Sur le volet accessibilité, Access42 a audité le site Elgarweb puis les sites des 3 communes pilotes Ciboure, Lahonce et Saint-Pée-sur-Nivelle.

Du côté de Grenoble Alpes Métropole, l’accompagnement a débuté par l’audit des wireframes et s’est poursuivi avec des audits d’accessibilité partiels durant les différentes phases de développement, puis avec l’audit final juste avant la sortie du site.

Depuis, chaque ajout de fonctionnalité fait lui aussi l’objet d’un suivi attentif.

C’est cette rigueur qui a permis d’atteindre les objectifs attendus pour l’accessibilité numérique et l’écoconception.

Gérer la dette technique

Éviter d’accumuler une dette technique dès le départ est primordial pour la réussite d’un projet numérique écoconçu et accessible.

Anaïs Altun, développeuse full stack, et Sandrine Ricardo, développeuse et co-fondatrice de l’agence de conseil et de développement informatique PathTech, ont présenté un retour d’expérience sur la gestion de la dette technique lors de la reprise de projets dans leur entreprise : Gérer la dette technique lors de la reprise d’un projet informatique : comment réduire son impact ?.

Le temps passé sur une même tâche peut être multiplié par quatre sur un projet ayant accumulé de la dette technique.

Il est donc stratégique, lors de la reprise d’un projet, d’inclure dans la dette technique aussi bien les dépendances et les erreurs, que l’accessibilité, le respect des données personnelles, la sécurité et la sobriété.

Procéder avec méthode permet d’installer un «cycle vertueux» en 4 étapes :

  1. «Évaluer» : cette première étape consiste en une évaluation de l’ampleur de la dette technique ;
  2. «Agir» : il s’agit de la phase d’intégration des correctifs dans le développement et de documentation ;
  3. «Célébrer» : c’est-à-dire communiquer des indicateurs au client et aux équipes projet sur ce qui a été réalisé ;
  4. «Suivre» : mettre en place un suivi grâce à des routines techniques.

Sandrine Ricardo a indiqué que cette méthode de gestion peut s’appliquer à d’autres problématiques, comme l’accessibilité et l’écoconception, qui sont souvent reléguées à de la gestion laborieuse de dette technique, faute d’avoir été anticipées.

Or, il y a tout à gagner à les inclure dès le début d’un projet, de sensibiliser les clients à leur sujet, et de mettre en place un suivi.

Autrement dit : la meilleure dette, c’est celle qu’on ne crée pas.

J’y vois de nombreux parallèles avec la manière de piloter la mise en accessibilité d’un projet.

Conclusion

L’édition 2024 de la Journée de l’écoconception numérique organisée par les Designers Éthiques a été très fructueuse.

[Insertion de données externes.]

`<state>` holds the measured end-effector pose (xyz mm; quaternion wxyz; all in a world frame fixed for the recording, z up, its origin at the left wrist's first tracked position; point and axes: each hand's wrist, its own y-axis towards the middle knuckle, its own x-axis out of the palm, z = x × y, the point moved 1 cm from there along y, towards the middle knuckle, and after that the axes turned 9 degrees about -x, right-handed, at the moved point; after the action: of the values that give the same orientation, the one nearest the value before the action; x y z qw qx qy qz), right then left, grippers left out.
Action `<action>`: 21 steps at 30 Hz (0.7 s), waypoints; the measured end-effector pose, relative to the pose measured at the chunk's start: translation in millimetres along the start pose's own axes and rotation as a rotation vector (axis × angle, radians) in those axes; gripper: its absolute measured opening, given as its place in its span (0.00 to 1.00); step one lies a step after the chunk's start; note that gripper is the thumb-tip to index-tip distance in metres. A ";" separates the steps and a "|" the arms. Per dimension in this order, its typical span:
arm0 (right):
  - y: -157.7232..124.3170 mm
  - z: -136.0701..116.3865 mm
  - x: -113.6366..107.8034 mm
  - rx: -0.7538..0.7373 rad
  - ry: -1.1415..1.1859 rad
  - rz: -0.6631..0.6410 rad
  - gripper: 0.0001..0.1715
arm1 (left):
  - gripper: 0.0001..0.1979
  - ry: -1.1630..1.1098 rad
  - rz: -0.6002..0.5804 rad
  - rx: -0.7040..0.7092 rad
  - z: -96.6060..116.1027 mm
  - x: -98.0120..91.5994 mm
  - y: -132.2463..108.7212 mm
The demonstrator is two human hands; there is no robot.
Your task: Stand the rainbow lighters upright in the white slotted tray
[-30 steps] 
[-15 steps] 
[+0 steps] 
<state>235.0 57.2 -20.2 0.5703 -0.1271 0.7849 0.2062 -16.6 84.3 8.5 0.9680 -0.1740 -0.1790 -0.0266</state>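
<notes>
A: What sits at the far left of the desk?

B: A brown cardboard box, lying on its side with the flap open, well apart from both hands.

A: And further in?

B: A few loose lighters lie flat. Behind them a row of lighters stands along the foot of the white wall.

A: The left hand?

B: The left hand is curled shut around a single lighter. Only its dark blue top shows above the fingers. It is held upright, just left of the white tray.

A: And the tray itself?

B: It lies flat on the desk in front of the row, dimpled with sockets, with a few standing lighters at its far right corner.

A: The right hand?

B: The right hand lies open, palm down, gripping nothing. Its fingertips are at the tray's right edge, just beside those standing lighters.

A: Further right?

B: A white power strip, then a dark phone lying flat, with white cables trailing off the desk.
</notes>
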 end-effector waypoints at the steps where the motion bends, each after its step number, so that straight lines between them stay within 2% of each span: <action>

À titre professionnel et personnel, j’ai beaucoup appris des conférences auxquelles j’ai eu la chance d’assister.

Si le sujet de l’écoconception peut a priori sembler décorrélé de l’accessibilité numérique, ce sont en réalité deux problématique transverses stratégiques, non seulement pour nos clients et leurs projets, mais aussi à l’échelle de la société dans son ensemble.

Comme l’ont rappelé les membres du collectif Designers Éthiques, l’écoconception gagne en visibilité. Pour preuve, le public de l’évènement est passé de 30 à 200 personnes en quelques années.

L’ensemble des conférences peut être consulté sur Peertube : Journée de l’écoconception numérique. Attention, les vidéos ne sont ni sous-titrées ni transcrites a priori, bien que de la vélotypie ait été proposée le jour J.